As I said, this post is a bit of a braindump. A challenge I’m working on at work currently is determing the best course of action to address persistent session storage across some recently upgraded legacy servers. We’ve moved them into a high-availability configuration, and I’ve subsequently implemented some new vulnerability mitigations for CSRF. While the servers are configured to deal with a good portion of that vulnerability class, just leaving it to the servers doesn’t fit the security-in-depth model very well. As such, I’ve added a CSRF token that follows requests all the way through the user’s action cycle.
The problem is, the loads balancer attempts to maintain a 50/50 split between the servers. So, a user hits the entry script, and this interaction occurs on server1. Somewhere along their experience, they have a delay and they end up submitting the final form, but server1 is getting hit by the marjority of that 50/50 split, so the load balancer sends this form submission to server2. Before the CSRF mitigation, this didn’t matter. My predecessors had this real animosity towards using server sessions for some reason (not entirely sure, may have been this exact reason), and everything was OK-ish. I won’t go into details about the countless poor design decisions in this codebase, that’s for another time. Continuing…
Now the CSRF token is stored in the session. server1 and server2 are not aware of each other’s session stores, and as far as I know, sticky sessions is not currently set on the load balancer. Do you see the issue here now? We need to choose one of a couple of options at this point. The easiest would be to just turn on sticky sessions. That way, an experience that starts on server1 stays on server1; starts on server2 stays on server2, etc. Another, and more scalable in my opinion, would be to spin up a small containe with lots of memory, and only running Redis.

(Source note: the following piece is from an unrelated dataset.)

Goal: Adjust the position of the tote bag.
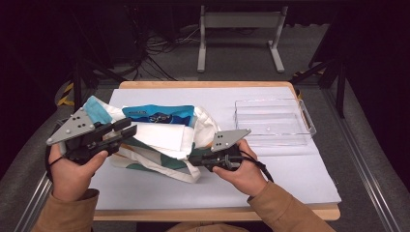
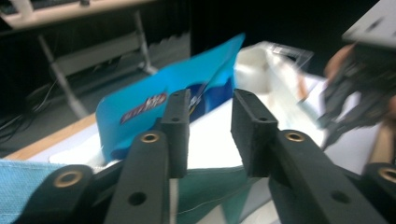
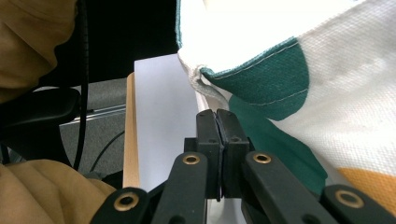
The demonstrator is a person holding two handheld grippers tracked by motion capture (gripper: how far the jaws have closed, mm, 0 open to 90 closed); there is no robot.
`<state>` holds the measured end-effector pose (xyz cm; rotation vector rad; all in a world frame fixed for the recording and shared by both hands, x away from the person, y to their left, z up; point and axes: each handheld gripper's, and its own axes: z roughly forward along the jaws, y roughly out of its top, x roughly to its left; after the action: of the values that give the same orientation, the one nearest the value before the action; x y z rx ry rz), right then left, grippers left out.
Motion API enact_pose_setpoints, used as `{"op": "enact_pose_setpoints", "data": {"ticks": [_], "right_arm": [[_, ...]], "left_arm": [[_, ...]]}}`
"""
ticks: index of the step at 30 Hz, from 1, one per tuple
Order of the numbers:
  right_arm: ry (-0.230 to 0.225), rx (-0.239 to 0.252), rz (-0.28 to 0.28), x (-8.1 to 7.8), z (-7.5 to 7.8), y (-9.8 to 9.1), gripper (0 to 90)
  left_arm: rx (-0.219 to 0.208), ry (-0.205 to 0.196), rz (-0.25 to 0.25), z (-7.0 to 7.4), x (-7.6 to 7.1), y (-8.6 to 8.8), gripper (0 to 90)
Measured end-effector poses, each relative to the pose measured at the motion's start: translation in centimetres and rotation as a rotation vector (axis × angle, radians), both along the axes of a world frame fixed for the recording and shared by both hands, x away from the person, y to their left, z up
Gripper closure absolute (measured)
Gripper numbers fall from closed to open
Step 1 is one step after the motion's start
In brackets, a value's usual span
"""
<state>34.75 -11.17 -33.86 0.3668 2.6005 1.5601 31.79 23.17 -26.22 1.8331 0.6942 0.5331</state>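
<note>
A white cloth bag [image 1: 162, 139] with green, teal and orange patches lies on the left half of the table. A blue snack packet [image 1: 159, 115] sticks out of its mouth. My left gripper [image 1: 126, 129] hovers at the bag's left end, pointing right. In the left gripper view its jaws [image 2: 211, 98] stand open with a gap and nothing pressed between them; the blue packet [image 2: 140, 112] and the bag's cloth [image 2: 210, 186] lie beyond. My right gripper [image 1: 192, 158] is at the bag's near right edge. Its jaws [image 3: 217, 114] are shut on the bag's cloth [image 3: 327, 70], which hangs lifted above them.
A clear plastic tray [image 1: 273, 121] stands at the back right of the white table cover [image 1: 290, 179]. The wooden table edge [image 3: 130, 135] runs close behind the right gripper. A metal stand [image 1: 239, 34] is on the floor beyond the table.
</note>
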Motion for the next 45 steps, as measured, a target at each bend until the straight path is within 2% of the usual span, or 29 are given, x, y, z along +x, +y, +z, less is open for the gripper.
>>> {"op": "enact_pose_setpoints", "data": {"ticks": [1, 2, 4, 6, 7, 9, 12, 14, 18, 20, 23, 31, 33, 36, 39, 41, 44, 45], "right_arm": [[-0.002, 0.001, 0.001, 0.0, 0.0, -0.1, 89.5], [-0.002, 0.001, 0.001, 0.0, 0.0, -0.1, 89.5], [-0.001, 0.005, 0.001, -0.1, 0.1, -0.2, 89.5], [0.001, 0.005, 0.001, -0.1, 0.1, -0.3, 90.0], [0.001, 0.005, 0.002, -0.3, 0.2, -0.3, 87.4], [-0.011, 0.023, 0.021, -0.9, 1.0, -0.4, 83.7], [-0.054, 0.066, 0.029, -1.6, 2.8, -0.4, 83.3], [-0.072, 0.093, 0.016, -1.5, 3.8, -0.3, 83.1], [-0.111, 0.116, -0.064, 0.0, 5.3, 0.8, 80.0], [-0.125, 0.103, -0.095, 0.8, 5.6, 1.5, 80.0], [-0.155, 0.038, -0.137, 1.9, 5.6, 2.7, 77.2], [-0.187, -0.041, -0.196, 2.4, 5.5, 2.5, 78.9], [-0.186, -0.05, -0.203, 2.4, 5.5, 2.4, 78.9], [-0.189, -0.095, -0.238, 2.5, 5.3, 2.3, 78.9], [-0.183, -0.12, -0.268, 2.7, 5.1, 2.1, 77.1], [-0.179, -0.136, -0.283, 2.8, 4.9, 2.0, 74.9], [-0.166, -0.134, -0.289, 3.1, 4.5, 1.9, 70.4], [-0.167, -0.136, -0.292, 3.2, 4.4, 1.9, 68.8]], "left_arm": [[0.018, 0.014, 0.022, -0.7, 0.5, 0.2, 71.4], [0.018, 0.014, 0.022, -0.7, 0.5, 0.2, 73.3], [-0.014, 0.036, 0.022, -1.6, 0.9, 0.7, 75.3], [-0.016, 0.041, 0.029, -2.1, 1.0, 0.9, 75.7], [-0.011, 0.041, 0.035, -2.2, 1.0, 1.0, 75.6], [-0.001, 0.041, 0.04, -2.4, 1.1, 1.0, 75.1], [0.001, 0.047, 0.034, -2.7, 1.1, 0.9, 75.1], [0.004, 0.047, 0.032, -2.8, 1.1, 0.9, 75.4], [0.0, 0.051, 0.034, -3.1, 1.2, 0.9, 75.7], [-0.002, 0.055, 0.033, -3.1, 1.3, 0.9, 75.9], [-0.001, 0.057, 0.031, -3.2, 1.4, 1.0, 76.1], [-0.004, 0.066, 0.046, -3.4, 1.5, 1.9, 78.0], [-0.001, 0.068, 0.055, -3.4, 1.5, 2.0, 78.5], [0.006, 0.078, 0.075, -3.5, 1.5, 2.5, 79.3], [0.035, 0.069, 0.142, -3.6, 1.5, 2.9, 75.0], [0.021, 0.081, 0.138, -3.6, 1.7, 3.3, 74.8], [0.033, 0.1, 0.147, -3.9, 1.8, 3.7, 72.7], [0.023, 0.111, 0.146, -4.0, 1.8, 4.0, 72.4]]}}
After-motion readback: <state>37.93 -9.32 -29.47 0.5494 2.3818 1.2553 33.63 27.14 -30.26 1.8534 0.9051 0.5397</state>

While Redis adds additional complexity, and increases costs both in maintenance and infrastructure scale, I feel this will facilitate future scalability, security, and maintainability. This will also allow me to implement a feature to ensure that session collisions don’t occur, provide better persistent storage across the servers, and allow the load balancer to continue doing its thing as it does now – balance the load equally across the backend infrastructure.
The correlation might seem like grasping at straws, but I figured I could fit these thoughts into a single file. Hopefully I’ll be able to get that ram soon, and we figure out this persistent session storage issue. Nothing like being at a standstill on two fronts because of reliance on other people, and the fact no one seems to have time to breathe anymore.